An exact copy of the records below is required, and it must contain no pictures.

*** Opening of Data provided ***

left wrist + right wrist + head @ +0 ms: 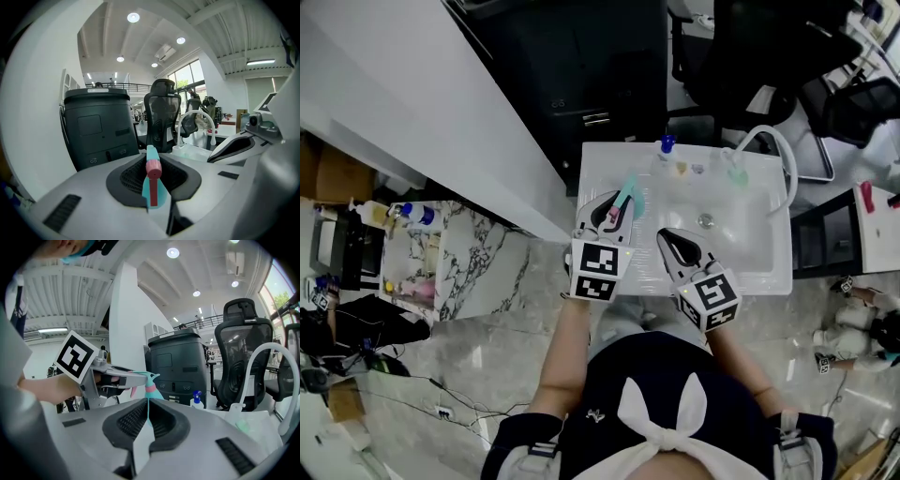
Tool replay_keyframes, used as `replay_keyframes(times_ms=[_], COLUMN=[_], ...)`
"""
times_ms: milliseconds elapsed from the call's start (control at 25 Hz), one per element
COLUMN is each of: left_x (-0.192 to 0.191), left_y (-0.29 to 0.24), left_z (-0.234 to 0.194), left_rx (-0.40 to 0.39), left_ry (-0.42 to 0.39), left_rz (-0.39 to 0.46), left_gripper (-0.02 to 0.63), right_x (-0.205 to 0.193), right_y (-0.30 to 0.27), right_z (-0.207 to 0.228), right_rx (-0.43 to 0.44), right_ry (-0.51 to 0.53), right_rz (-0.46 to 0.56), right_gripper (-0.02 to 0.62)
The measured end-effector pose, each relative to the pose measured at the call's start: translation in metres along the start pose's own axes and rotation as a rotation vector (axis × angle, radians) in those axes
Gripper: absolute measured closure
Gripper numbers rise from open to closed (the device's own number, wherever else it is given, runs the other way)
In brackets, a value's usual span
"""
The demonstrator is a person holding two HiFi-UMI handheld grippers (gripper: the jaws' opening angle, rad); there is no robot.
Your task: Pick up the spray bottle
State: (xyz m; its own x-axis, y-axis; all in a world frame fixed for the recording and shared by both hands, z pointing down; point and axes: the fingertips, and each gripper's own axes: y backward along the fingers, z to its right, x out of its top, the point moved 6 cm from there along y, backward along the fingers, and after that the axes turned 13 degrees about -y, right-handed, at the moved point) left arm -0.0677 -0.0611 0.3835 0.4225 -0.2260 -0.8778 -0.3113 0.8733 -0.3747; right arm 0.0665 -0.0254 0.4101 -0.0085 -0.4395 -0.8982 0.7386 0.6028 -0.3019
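- Left gripper (151,161) was pinching the spray bottle (152,187), teal head and pink nozzle poking out between the jaws.
- Right gripper (147,404) had its jaws pressed together on nothing, sitting just beside the left one.
- Both hung over the near edge of the white sink (750,258), with the bottle held above its left side.
- Farther back were a curved white faucet (196,111) and a small blue-capped bottle (666,145) on the rim, then a dark bin (98,126) and a black office chair (161,117).
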Motion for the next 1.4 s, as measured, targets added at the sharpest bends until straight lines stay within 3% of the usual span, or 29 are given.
replay_keyframes(times_ms=[600, 1400], left_x=[0.014, 0.003], left_y=[0.038, 0.072], left_z=[0.017, 0.020], left_rx=[0.051, 0.118], left_ry=[0.031, 0.040], left_rz=[0.045, 0.017], left_gripper=[0.523, 0.523], right_x=[0.012, 0.008], right_y=[0.012, 0.016], right_z=[-0.002, -0.011], right_rx=[0.010, 0.046], right_ry=[0.018, 0.032], right_rz=[0.054, 0.062], right_gripper=[0.569, 0.569])
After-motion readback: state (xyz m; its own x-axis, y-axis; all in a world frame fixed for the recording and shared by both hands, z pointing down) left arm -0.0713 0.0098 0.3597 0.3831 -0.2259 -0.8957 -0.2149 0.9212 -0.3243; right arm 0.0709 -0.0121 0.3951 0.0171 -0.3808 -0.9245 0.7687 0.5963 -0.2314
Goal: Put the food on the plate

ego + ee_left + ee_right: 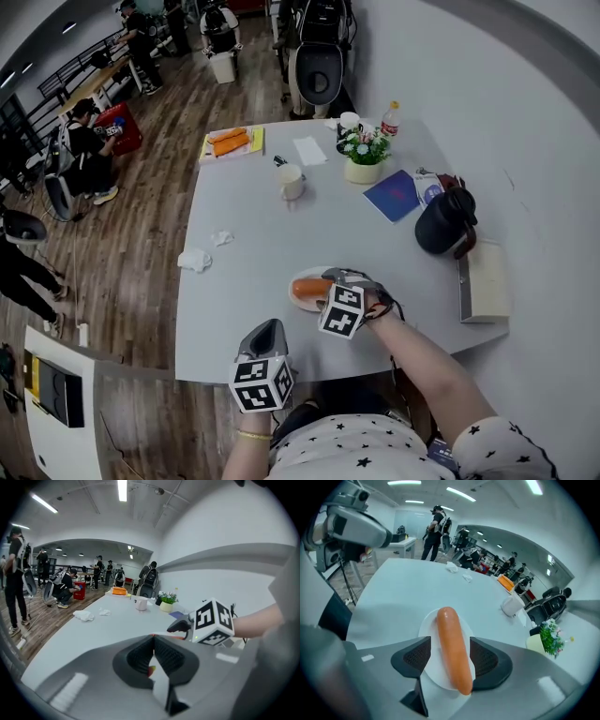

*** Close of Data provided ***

Written response:
left wrist + right wrist + head @ +0 ms: 
Tool replay_keyframes, used as `replay_keyframes(times_ms=[_], COLUMN=[_], ...)`
"""
times_ms: milliseconds elapsed from the call's start (control at 25 Hz), one per element
COLUMN is each of: left_x (-0.192 to 0.191), left_y (-0.29 to 0.24), left_z (-0.234 to 0.194), left_rx (-0.40 to 0.39), left_ry (-0.42 to 0.39), left_rz (-0.39 to 0.46), left_gripper (-0.02 to 0.63), right_x (-0.205 to 0.193), right_y (-0.30 to 0.27), right_z (-0.207 to 0.228), right_rx (-0.43 to 0.44), right_ry (-0.51 to 0.53), right_rz (-0.46 to 0.56), right_gripper (-0.02 to 0.62)
The measured end-effector pose, each relative to the pose measured at the call's start: translation in metres along the start pose's own axes and rotation as a rotation vector (axis × angle, radians) in those axes
Gripper: absolute measured closure
Gripper numbers rise from open to closed (the device's own number, wherever else it is given, runs the other way)
In brackets, a value's usual span
"""
The demonstrator is a person holding two HiFi-UMI handheld grippers (gripper: the jaws' opening angle, rad); there is no robot.
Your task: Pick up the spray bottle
State: (xyz m; its own x-axis, y-axis; all in a world frame fixed for the recording and shared by both hands, z pointing down; point and axes: the fingertips, and each gripper's own axes: y backward along the fingers, z to its right, x out of its top, the point moved 6 cm from there along y, backward along the fingers, and after that the axes turned 13 degrees about -y, right-handed, at the moved point) left arm -0.0677 -0.0611 0.3835 0.4225 -0.2260 -0.8778 -0.3113 0.8733 -0.3747; right arm 0.0665 -0.0254 0.4101 -0.0085 -0.4395 -0.8982 0.7386 0.6028 -0.3019
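- Left gripper (151,161) was pinching the spray bottle (152,187), teal head and pink nozzle poking out between the jaws.
- Right gripper (147,404) had its jaws pressed together on nothing, sitting just beside the left one.
- Both hung over the near edge of the white sink (750,258), with the bottle held above its left side.
- Farther back were a curved white faucet (196,111) and a small blue-capped bottle (666,145) on the rim, then a dark bin (98,126) and a black office chair (161,117).
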Motion for the next 1.4 s, as measured, targets added at the sharpest bends until straight lines stay within 3% of the usual span, or 29 are given.
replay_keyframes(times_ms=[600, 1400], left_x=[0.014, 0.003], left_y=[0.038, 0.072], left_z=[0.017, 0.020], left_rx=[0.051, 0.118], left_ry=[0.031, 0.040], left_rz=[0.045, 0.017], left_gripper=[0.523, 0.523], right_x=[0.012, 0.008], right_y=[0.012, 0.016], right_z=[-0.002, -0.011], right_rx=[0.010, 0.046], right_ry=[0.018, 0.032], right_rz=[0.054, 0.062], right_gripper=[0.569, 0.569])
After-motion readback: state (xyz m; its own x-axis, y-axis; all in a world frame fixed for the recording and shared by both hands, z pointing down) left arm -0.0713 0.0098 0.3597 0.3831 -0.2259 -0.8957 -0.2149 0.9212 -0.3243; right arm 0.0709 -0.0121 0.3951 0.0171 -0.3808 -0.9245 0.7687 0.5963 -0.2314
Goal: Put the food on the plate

ego + ee_left + ee_right: 

This output is finished.